* _Problem to solve_
For the listing that follows, give again exactly the lines from the one with "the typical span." to the one with "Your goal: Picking", including both.

* _Dataset extract_
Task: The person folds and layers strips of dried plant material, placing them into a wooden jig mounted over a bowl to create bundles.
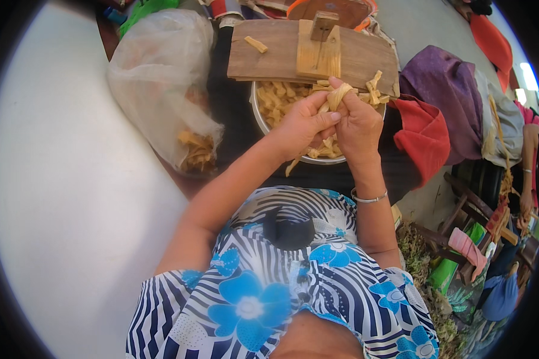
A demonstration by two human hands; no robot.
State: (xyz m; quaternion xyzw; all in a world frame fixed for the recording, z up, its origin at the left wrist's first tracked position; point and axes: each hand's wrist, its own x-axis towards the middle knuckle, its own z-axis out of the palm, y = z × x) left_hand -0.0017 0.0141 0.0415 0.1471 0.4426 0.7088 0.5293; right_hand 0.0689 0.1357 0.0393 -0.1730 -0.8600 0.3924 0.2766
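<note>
A pale yellow strip (339,96), flat and fibrous like a dried leaf or husk, is looped between my fingers. My left hand (302,122) pinches it from the left, fingers closed. On the other side my right hand (359,122) is also closed on it, index finger pointing up along the loop. Both hands are above a round metal basin (259,116) holding many similar folded yellow pieces (281,96). Across the basin's far side lies a wooden board (263,60) with a small upright wooden block (324,27). Loose yellow pieces rest on the board.
A cloudy plastic bag (159,78) with yellowish pieces inside stands to the left. Red cloth (422,134) and a purple bag (443,99) are at the right. Beyond them, another person's arm (528,161) shows near wooden stools. An orange-rimmed container (341,7) sits at the back.
</note>
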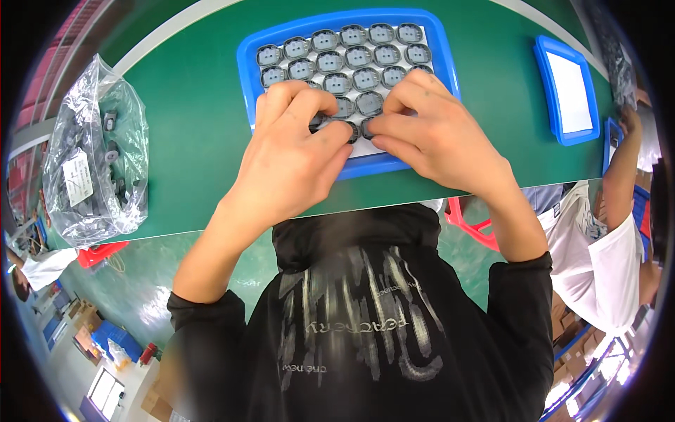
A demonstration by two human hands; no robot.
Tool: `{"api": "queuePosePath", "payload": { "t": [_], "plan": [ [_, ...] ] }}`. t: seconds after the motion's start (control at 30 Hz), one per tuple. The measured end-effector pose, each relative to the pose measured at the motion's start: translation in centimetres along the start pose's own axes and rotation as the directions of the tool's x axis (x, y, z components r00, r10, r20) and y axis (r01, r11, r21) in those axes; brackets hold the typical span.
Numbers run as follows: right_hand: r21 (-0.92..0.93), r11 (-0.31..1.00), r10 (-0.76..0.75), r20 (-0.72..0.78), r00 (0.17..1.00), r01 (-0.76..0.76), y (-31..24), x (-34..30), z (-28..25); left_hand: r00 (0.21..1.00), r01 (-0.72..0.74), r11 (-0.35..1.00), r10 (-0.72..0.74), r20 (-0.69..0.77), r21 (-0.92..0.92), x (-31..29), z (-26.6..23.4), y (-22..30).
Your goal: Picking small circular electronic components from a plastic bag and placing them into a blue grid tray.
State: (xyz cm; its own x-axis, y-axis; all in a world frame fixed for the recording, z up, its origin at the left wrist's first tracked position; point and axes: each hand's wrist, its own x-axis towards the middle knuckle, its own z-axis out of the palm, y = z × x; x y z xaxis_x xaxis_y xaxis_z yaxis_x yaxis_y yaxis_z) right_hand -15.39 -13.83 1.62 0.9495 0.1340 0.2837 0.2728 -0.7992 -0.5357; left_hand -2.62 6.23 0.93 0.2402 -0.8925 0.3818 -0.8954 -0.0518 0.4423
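Note:
A blue-rimmed tray point(245, 63) with a white lining sits on the green table before me. Rows of rounded grey plastic housings point(358, 56), each with small holes in its face, fill much of it. Over the near rows, my left hand point(295, 144) pinches one grey plastic housing point(354, 131) between thumb and fingers at the tray's near side. Right beside it, my right hand point(436, 126) is closed with its fingertips on a neighbouring grey plastic housing point(366, 128). Both hands hide part of the near rows and these two pieces.
On the left of the green table point(186, 133) stands a clear plastic bag point(98, 155) holding dark small parts. A second blue tray point(569, 91) with a white lining lies to the right. Beyond it, a co-worker in a white shirt point(598, 267) reaches in. A red stool point(474, 225) stands below the table edge.

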Motion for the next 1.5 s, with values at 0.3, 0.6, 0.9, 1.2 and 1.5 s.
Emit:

* _Response area_
Tool: `{"api": "queuePosePath", "payload": { "t": [_], "plan": [ [_, ...] ] }}`. t: seconds after the motion's start (control at 30 Hz), one per tuple. The measured end-effector pose, each relative to the pose measured at the motion's start: translation in centimetres along the start pose's own axes and rotation as the directions of the tool's x axis (x, y, z components r00, r10, r20) and y axis (r01, r11, r21) in those axes; brackets hold the typical span.
Numbers run as follows: right_hand: r21 (-0.92..0.93), r11 (-0.31..1.00), r10 (-0.76..0.75), r20 (-0.72..0.78), r00 (0.17..1.00), r01 (-0.76..0.76), y (-31..24), x (-34..30), z (-28..25); left_hand: r00 (0.21..1.00), r01 (-0.72..0.74), r11 (-0.35..1.00), r10 (-0.72..0.74), r20 (-0.69..0.77), r21 (-0.92..0.92), x (-31..29), z (-26.6..23.4), y (-22..30).
Your goal: Picking small circular electronic components from a plastic bag and placing them into a blue grid tray.

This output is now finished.